Saturday 19 December. After a so-called continental breakfast, Lucia, a Dutch woman who works at the Newgrange Lodge, gave me a map of walks in the area, and I started out on one that would have taken me east along the Boyne. I don’t know exactly why, but I turned back after just a few feet and headed for the Brú na Bóinne Visitors Center. (This is the sign that confronts drivers, from left-hand drive countries and right-, leaving the center.)
And this is the first view of Newgrange, from an overlook on the way from the parking lot that I doubt many visitors experience:
I had a real breakfast, “a full Irish,” at the visitors center, window-shopped for quite a while at the gift shop, getting Christmas presents (Irish wool socks for Trisha, a Newgrange t-shirt with a triskele for Lily, two books for me—First Light: The Origins of Newgrange, by Robert Hensey, and A Pocket History of Ireland, by Joseph McCullough—then set out to walk a mile up the hill to the L1607, the road to Drogheda, then half a mile east to Glebehouse, a wedding/event location where cars were pulling in and parking and where there was this sign:
And this van, with a Dublin license plate. (Baile Átha Cliath means Town of the Hurdle Ford.)

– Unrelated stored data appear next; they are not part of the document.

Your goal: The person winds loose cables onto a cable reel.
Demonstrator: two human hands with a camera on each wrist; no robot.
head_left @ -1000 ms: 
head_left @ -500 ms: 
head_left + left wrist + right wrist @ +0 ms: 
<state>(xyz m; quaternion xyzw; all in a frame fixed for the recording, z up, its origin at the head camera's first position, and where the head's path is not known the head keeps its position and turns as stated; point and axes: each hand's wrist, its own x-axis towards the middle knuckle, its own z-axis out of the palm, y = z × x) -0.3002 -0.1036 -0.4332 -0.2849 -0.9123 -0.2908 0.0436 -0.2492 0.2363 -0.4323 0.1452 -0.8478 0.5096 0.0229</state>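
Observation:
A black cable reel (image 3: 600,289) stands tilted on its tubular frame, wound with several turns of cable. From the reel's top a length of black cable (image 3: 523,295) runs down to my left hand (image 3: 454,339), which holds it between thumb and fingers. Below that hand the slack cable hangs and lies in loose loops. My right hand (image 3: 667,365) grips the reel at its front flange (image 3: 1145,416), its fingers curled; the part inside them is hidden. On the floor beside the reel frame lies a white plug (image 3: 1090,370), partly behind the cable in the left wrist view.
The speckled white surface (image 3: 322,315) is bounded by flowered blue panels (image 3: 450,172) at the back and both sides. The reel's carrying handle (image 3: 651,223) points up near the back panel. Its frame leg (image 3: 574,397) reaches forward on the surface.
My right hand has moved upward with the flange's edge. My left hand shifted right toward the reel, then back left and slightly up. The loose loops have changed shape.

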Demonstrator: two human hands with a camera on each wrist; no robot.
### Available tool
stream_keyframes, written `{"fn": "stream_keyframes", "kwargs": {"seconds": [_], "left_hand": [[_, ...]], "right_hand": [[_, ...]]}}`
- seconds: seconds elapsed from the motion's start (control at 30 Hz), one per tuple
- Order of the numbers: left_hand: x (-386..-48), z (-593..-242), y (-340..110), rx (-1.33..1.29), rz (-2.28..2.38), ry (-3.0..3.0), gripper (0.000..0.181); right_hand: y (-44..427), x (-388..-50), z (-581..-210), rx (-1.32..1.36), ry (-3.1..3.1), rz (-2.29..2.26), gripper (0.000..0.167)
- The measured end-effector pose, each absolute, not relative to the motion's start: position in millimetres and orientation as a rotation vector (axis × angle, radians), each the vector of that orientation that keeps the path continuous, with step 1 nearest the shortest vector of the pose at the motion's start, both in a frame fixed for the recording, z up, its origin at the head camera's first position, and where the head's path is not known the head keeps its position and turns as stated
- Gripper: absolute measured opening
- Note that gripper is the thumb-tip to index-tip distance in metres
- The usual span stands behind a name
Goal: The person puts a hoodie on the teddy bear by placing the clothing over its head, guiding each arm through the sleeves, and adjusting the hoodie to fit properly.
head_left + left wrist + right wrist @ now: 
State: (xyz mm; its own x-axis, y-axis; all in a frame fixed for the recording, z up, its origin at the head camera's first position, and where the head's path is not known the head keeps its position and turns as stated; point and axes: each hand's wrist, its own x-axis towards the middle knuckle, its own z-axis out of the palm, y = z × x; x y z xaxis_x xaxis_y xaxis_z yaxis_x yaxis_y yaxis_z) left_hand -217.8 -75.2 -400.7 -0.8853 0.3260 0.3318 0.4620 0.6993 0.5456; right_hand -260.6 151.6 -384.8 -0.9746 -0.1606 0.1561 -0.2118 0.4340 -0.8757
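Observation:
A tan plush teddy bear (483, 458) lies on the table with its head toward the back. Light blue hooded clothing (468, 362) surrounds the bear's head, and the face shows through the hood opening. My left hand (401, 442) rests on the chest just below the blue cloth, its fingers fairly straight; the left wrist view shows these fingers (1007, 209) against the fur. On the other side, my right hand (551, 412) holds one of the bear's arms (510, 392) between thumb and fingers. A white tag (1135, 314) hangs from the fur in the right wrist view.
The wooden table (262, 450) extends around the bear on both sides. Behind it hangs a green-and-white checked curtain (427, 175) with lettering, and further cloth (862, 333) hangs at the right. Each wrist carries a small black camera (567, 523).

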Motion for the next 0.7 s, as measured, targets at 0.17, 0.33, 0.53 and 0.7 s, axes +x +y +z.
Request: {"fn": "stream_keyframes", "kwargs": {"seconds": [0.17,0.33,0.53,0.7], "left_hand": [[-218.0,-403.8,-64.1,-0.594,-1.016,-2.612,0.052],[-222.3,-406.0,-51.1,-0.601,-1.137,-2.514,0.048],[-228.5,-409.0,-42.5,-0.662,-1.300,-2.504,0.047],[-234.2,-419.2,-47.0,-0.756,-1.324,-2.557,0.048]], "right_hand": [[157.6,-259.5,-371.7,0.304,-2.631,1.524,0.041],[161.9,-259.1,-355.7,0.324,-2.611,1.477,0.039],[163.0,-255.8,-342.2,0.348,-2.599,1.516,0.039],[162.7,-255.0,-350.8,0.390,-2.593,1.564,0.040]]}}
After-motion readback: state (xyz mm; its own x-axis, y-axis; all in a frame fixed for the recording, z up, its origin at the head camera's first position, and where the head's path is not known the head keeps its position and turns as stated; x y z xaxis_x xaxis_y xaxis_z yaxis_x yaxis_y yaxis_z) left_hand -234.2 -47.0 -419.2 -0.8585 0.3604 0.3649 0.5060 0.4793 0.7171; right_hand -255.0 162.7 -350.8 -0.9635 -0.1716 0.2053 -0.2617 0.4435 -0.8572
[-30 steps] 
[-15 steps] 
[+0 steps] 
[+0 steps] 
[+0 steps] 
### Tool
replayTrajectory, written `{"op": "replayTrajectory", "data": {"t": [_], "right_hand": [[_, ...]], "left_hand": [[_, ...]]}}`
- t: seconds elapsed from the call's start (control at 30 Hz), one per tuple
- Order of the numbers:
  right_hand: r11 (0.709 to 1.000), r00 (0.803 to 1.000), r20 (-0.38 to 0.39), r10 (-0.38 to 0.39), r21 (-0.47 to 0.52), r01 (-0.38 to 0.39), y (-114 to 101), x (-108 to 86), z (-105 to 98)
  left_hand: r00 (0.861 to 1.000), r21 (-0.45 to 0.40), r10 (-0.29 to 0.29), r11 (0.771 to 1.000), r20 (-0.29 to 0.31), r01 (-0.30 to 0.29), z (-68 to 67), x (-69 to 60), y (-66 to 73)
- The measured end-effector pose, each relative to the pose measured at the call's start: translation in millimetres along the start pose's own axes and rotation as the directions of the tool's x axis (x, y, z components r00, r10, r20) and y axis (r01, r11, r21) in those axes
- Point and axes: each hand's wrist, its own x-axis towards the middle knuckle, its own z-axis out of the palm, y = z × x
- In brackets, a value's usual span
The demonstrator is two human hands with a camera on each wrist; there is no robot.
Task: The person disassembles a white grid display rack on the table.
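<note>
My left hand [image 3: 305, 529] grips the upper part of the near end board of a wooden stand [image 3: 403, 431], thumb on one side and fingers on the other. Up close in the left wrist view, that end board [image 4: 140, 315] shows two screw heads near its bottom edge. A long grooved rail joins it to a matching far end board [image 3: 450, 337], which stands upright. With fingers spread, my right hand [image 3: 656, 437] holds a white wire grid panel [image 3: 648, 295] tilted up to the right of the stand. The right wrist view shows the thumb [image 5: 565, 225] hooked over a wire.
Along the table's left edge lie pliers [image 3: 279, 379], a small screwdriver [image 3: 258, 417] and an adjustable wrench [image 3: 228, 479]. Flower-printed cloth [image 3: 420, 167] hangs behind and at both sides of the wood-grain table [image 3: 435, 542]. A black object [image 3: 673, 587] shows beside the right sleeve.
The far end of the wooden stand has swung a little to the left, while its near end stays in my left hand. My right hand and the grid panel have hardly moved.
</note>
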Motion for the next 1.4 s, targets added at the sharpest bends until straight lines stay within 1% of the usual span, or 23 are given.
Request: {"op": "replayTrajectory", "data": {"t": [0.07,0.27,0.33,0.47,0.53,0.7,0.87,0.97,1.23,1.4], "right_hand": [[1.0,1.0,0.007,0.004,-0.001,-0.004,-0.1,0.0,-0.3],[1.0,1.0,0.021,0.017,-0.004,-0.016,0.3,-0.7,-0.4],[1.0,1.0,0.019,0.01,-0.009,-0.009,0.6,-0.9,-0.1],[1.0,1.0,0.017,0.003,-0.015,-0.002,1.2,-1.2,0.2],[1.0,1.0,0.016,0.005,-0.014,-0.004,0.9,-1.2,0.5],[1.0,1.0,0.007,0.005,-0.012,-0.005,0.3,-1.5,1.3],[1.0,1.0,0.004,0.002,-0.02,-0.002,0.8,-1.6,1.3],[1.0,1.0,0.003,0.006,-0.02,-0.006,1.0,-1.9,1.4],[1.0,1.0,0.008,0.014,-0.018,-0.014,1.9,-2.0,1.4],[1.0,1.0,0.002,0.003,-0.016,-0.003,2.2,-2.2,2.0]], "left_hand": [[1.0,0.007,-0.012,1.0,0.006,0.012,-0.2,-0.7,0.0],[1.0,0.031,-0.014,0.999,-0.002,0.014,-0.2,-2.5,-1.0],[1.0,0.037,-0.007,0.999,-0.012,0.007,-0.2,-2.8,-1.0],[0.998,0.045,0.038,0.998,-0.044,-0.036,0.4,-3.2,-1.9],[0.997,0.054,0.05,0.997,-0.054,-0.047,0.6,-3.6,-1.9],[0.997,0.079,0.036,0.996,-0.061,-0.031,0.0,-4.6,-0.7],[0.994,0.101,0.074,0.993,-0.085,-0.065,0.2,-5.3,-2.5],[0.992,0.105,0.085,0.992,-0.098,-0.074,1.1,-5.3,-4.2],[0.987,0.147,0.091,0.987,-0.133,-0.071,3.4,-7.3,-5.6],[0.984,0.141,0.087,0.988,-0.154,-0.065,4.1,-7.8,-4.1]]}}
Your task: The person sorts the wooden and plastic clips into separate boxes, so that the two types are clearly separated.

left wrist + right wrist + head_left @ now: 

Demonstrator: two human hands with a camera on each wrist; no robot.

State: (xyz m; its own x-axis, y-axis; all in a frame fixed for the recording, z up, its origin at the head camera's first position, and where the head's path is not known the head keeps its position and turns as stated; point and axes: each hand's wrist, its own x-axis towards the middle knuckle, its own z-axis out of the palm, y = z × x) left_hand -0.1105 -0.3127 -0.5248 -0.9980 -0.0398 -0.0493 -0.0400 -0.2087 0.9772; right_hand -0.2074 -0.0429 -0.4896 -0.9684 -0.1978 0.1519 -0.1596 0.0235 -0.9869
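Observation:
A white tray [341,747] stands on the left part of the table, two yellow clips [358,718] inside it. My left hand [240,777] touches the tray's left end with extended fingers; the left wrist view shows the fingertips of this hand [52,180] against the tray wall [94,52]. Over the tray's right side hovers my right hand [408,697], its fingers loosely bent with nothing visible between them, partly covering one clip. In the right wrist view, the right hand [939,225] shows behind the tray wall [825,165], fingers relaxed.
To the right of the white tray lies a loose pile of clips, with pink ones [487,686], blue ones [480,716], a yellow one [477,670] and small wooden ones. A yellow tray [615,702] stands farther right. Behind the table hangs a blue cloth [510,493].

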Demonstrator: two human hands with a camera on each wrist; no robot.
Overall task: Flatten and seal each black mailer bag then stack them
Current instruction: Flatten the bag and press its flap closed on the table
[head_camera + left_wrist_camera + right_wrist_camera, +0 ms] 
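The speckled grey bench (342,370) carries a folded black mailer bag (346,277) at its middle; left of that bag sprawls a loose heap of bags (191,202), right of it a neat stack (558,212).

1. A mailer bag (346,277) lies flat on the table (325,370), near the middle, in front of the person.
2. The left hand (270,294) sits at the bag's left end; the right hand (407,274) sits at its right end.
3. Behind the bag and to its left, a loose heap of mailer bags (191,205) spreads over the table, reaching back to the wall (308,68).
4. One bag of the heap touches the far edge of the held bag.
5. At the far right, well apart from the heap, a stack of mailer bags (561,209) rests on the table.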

The web site consciousconcert.ie is dedicated to “Awakening Consciousness Through Sacred Entertainment.” The people parking were there to celebrate the solstice the next morning. They were going to stay up all night at Glebehouse, have a sweat lodge, and walk to Newgrange in time for sunrise. A very serious young man with a very Irish name—not Aidan, but I’ll call him Aidan because it was like Aidan—asked if I wanted to join them. I think he said it would cost 95€. I said no thanks, and added that I was a solstice sunrise lottery winner. Aidan said, “Well done,” but he obviously didn’t think I’d done well, because he added: “When you’re in the chamber, there’s all there is. The sun comes in and then you leave.” Some of the people coming in to Glebehouse—they looked like hipsters of all ages, the sort you’d see at Burning Man or Coachella—said they’d signed up for chanting or drumming. All the newcomers got big hugs. Many of them carried sleeping bags and pillows, which I couldn’t reconcile with staying up all night. Nobody used the word, but I think at least some of them were Druids.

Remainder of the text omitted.